▶ Your task: Find "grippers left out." in the material below, then write out that line and every line after it exactly, ending with the last one; skip the pictures.

▶ Information shown:
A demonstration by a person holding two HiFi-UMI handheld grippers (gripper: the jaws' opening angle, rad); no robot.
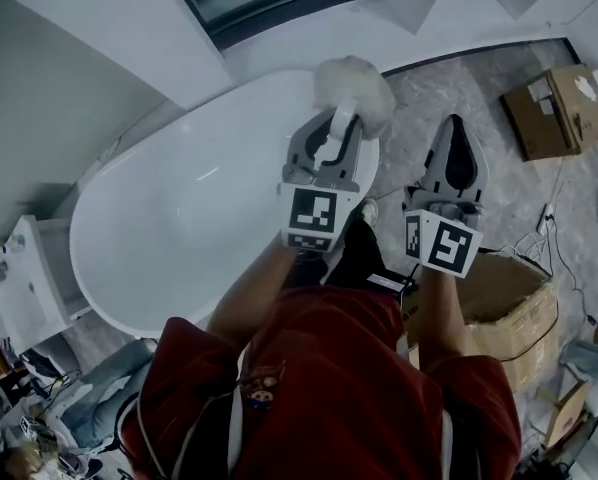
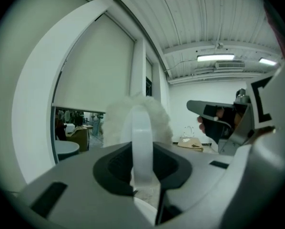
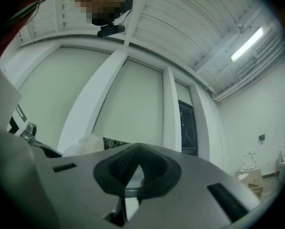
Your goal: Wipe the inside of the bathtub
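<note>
While left gripper (image 1: 339, 120) clamps the fluffy duster (image 1: 357, 88) above the bathtub (image 1: 179, 218), right gripper (image 1: 455, 128) hangs clenched, empty.

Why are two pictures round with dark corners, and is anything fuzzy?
Left gripper view: the wide lens makes a round picture with dark corners and curves straight lines; the fluffy duster in the left tongs looks soft. Right gripper view: same round bending, and the ceiling lamp glows bright. Head view: sharper, with a pale shine on the bathtub.
</note>
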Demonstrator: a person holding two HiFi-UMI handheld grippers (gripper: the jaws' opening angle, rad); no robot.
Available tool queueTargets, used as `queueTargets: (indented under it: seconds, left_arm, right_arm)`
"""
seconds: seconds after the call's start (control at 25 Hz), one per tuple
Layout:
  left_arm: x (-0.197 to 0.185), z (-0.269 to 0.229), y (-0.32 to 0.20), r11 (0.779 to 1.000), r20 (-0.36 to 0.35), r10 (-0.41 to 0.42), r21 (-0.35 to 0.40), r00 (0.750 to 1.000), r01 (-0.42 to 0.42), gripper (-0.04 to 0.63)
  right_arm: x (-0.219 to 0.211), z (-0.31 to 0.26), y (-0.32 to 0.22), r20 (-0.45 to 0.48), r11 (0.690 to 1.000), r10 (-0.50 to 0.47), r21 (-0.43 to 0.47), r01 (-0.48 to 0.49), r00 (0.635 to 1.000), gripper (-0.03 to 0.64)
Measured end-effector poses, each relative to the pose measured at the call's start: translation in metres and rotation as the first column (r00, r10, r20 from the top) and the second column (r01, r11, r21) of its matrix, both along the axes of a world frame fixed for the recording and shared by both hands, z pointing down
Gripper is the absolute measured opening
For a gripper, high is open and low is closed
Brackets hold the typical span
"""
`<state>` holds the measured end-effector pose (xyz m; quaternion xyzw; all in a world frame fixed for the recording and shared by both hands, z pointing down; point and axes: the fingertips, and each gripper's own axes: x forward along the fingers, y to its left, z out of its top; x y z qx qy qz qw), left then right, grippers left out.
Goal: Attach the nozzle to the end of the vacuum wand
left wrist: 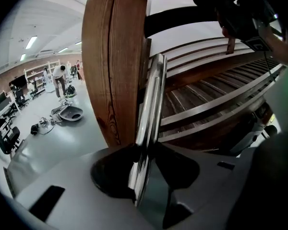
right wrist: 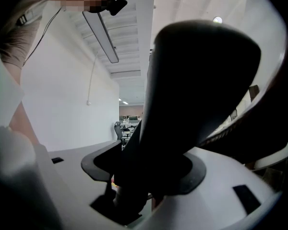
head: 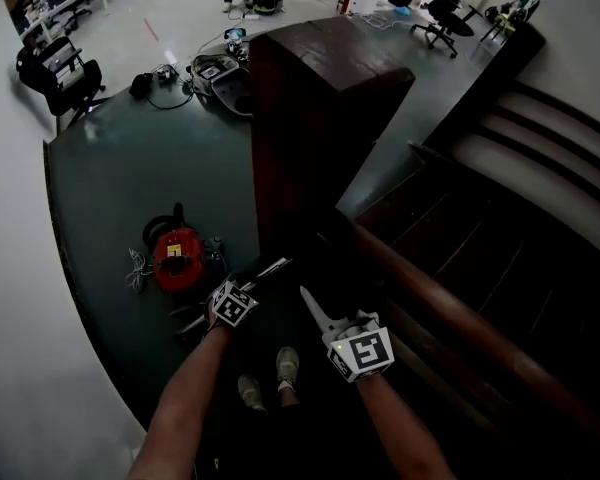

▶ Result of the exercise:
`<state>` holds the measured end-effector pose (xyz m; quaternion xyzw; all in a world frame fixed for the recording and shared by both hands, z pointing down; point and axes: the fingertips, and each gripper's own axes: x forward along the fingers, y to its left, z out of its top; x y z qx qy qz qw), left then right, grippers left out.
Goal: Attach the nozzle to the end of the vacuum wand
left wrist: 
right wrist: 
head: 

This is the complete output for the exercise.